Ana**, 20, é vegetariana há
um mês. Deu a notícia no blog
em que narra a epopeia para ir
dos 95 kg que tinha ao começar
a "postar" e os almejados 70 kg.
Na página, feita há dez meses, admite ter tomado remédios inibidores de apetite e pede desculpas para as leitoras
quando come três pães franceses. Pelos comentários, elas dão
broncas, mas perdoam.
A decisão de cortar a carne do
prato foi tomada sem consultar
um nutricionista. "Eles são
sempre contrários, então pesquisei na internet mesmo."

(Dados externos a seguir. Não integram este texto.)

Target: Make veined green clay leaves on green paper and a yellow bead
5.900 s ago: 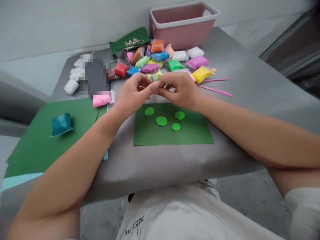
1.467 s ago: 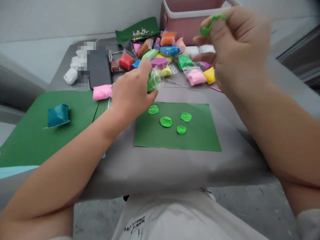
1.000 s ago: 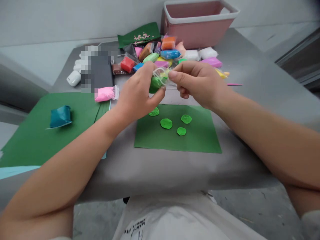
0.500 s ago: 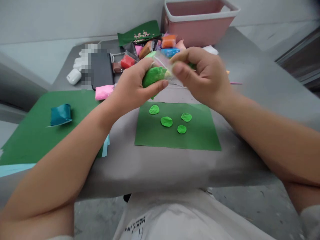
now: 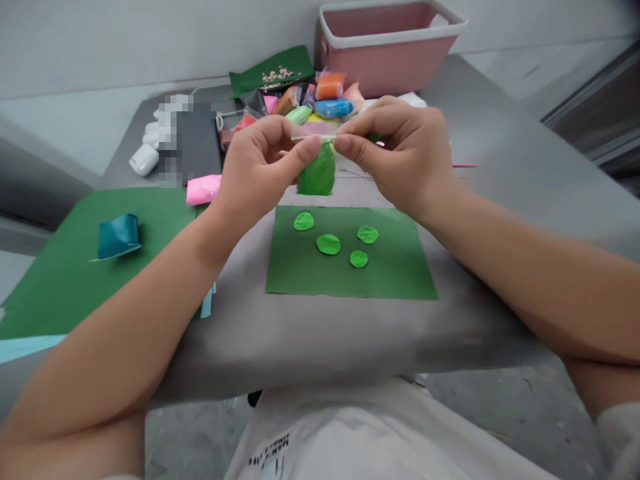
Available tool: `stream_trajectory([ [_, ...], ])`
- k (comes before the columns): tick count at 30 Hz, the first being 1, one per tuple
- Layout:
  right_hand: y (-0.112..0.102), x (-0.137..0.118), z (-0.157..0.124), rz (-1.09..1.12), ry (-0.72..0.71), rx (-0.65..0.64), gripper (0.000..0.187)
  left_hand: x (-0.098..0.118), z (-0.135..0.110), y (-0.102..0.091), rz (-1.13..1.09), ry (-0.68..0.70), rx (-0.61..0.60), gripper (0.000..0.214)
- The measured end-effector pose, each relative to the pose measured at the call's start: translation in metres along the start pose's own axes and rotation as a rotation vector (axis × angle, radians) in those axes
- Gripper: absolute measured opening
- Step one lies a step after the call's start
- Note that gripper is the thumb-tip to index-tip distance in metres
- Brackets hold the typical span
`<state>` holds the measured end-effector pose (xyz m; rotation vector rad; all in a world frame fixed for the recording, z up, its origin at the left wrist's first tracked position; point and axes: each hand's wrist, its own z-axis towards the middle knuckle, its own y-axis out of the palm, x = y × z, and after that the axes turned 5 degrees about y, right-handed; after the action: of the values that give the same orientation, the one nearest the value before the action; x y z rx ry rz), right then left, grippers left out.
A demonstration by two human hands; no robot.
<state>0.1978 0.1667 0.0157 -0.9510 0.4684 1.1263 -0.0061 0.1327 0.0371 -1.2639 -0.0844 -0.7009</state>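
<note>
Both my hands pinch the top edge of a small clear bag of green clay point(image 5: 317, 175), which hangs upright above the table. My left hand point(image 5: 265, 163) grips the bag's left top corner between thumb and fingers. At the right top corner, my right hand point(image 5: 405, 157) pinches the plastic; a bit of green shows behind its fingers. Below the bag lies a dark green sheet point(image 5: 300, 273) with several flattened bright green clay discs point(image 5: 329, 245) spread over it.
Behind my hands are several packs of coloured clay, among them an orange pack point(image 5: 330, 87) and a blue pack point(image 5: 333, 108). A pink basket point(image 5: 390, 63) stands at the back. To the left are a teal packet point(image 5: 119, 236), a pink packet point(image 5: 203, 189) and a white case point(image 5: 144, 160).
The bag has turned from lying tilted in my left hand to hanging down. My left hand has shifted from around the bag's body to its top edge, beside my right hand.
</note>
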Motion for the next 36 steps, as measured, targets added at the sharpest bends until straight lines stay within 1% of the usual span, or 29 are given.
stream_trajectory([
  [2, 0.000, 0.001, 0.000, -0.004, -0.013, 0.024, 0.020, 0.001, -0.001, 0.000, -0.123, -0.072, 0.026, 0.028],
  [4, -0.001, 0.003, 0.000, -0.015, -0.041, 0.024, 0.021, 0.001, -0.001, 0.001, -0.331, -0.121, 0.061, 0.018],
  [5, -0.001, 0.004, -0.001, -0.026, -0.062, 0.024, 0.023, 0.000, 0.000, 0.002, -0.439, -0.139, 0.082, 0.017],
  [6, -0.002, 0.005, -0.001, -0.038, -0.085, 0.029, 0.023, 0.000, 0.000, 0.003, -0.545, -0.153, 0.102, 0.019],
  [8, -0.003, 0.006, -0.002, -0.056, -0.124, 0.051, 0.021, -0.002, 0.001, 0.004, -0.723, -0.163, 0.135, 0.030],
  [11, -0.002, 0.007, -0.003, -0.045, -0.151, 0.075, 0.016, -0.003, 0.001, 0.005, -0.851, -0.132, 0.176, 0.042],
  [14, -0.001, 0.007, -0.002, -0.026, -0.144, 0.032, 0.015, -0.001, -0.001, 0.004, -0.853, -0.109, 0.181, 0.039],
  [17, -0.001, 0.007, -0.001, -0.022, -0.104, -0.033, 0.016, 0.001, -0.003, 0.007, -0.884, -0.143, 0.175, 0.026],
  [20, -0.001, 0.007, -0.001, -0.017, -0.064, -0.033, 0.014, 0.004, -0.003, 0.013, -0.958, -0.206, 0.191, 0.018],
  [23, 0.000, 0.008, -0.001, 0.018, -0.048, -0.032, 0.015, 0.005, -0.003, 0.017, -0.944, -0.234, 0.226, 0.016],
  [27, 0.000, 0.009, -0.003, 0.076, -0.044, -0.097, 0.005, 0.004, -0.003, 0.017, -0.881, -0.174, 0.258, 0.018],
  [29, 0.000, 0.008, -0.004, 0.086, -0.052, -0.111, 0.008, 0.004, -0.004, 0.016, -0.864, -0.125, 0.247, 0.018],
  [32, 0.001, 0.003, -0.008, 0.090, -0.074, -0.095, 0.015, 0.005, -0.006, 0.018, -0.815, -0.075, 0.241, 0.020],
  [36, 0.003, 0.001, -0.006, 0.077, -0.083, -0.103, 0.017, 0.001, -0.003, 0.017, -0.673, -0.013, 0.242, 0.020],
])
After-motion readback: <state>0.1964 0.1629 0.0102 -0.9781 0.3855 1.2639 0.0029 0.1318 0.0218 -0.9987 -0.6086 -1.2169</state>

Desde então, perdeu 2 kg e diz que se sente "mais limpa". Quer deixar mais 15 kg
de lado e voltar à forma que tinha quando foi eleita miss estudante, na Paraíba,
há seis anos.
"Não faço essa dieta só com o intuito de emagrecer, e sim pelo bem-estar", afirma.
Só que osentimento bom ainda não veio. Sente-se mais fraca desde que trocou as proteínas
animais por chuchu e batata doce.
Lentilha na piscina
Cortar a carne da dieta sem
procurar um especialista é o
maior risco, diz a nutricionista
da USP Silvia Cozzolino. Pode-se acabar virando um "vegetariano de batata", que só come
carboidratos, por exemplo.
"O organismo do jovem tende a se adaptar a uma mudança
de dieta", diz Silvia. Mas é provável que se precise de complementos de vitaminas.
Há exceções: filho de vegetarianos, Juliano Vilela, 16, nunca
tomou pílulas. Tampouco comeu carne. "Não sei qual é o
gosto e nem quero saber."
Os resultados de seus exames
médicos são adequados para a
idade, dizem os pais, e ele tem
força suficiente para competir
na natação. "Mas tem que comer lentilha depois da piscina."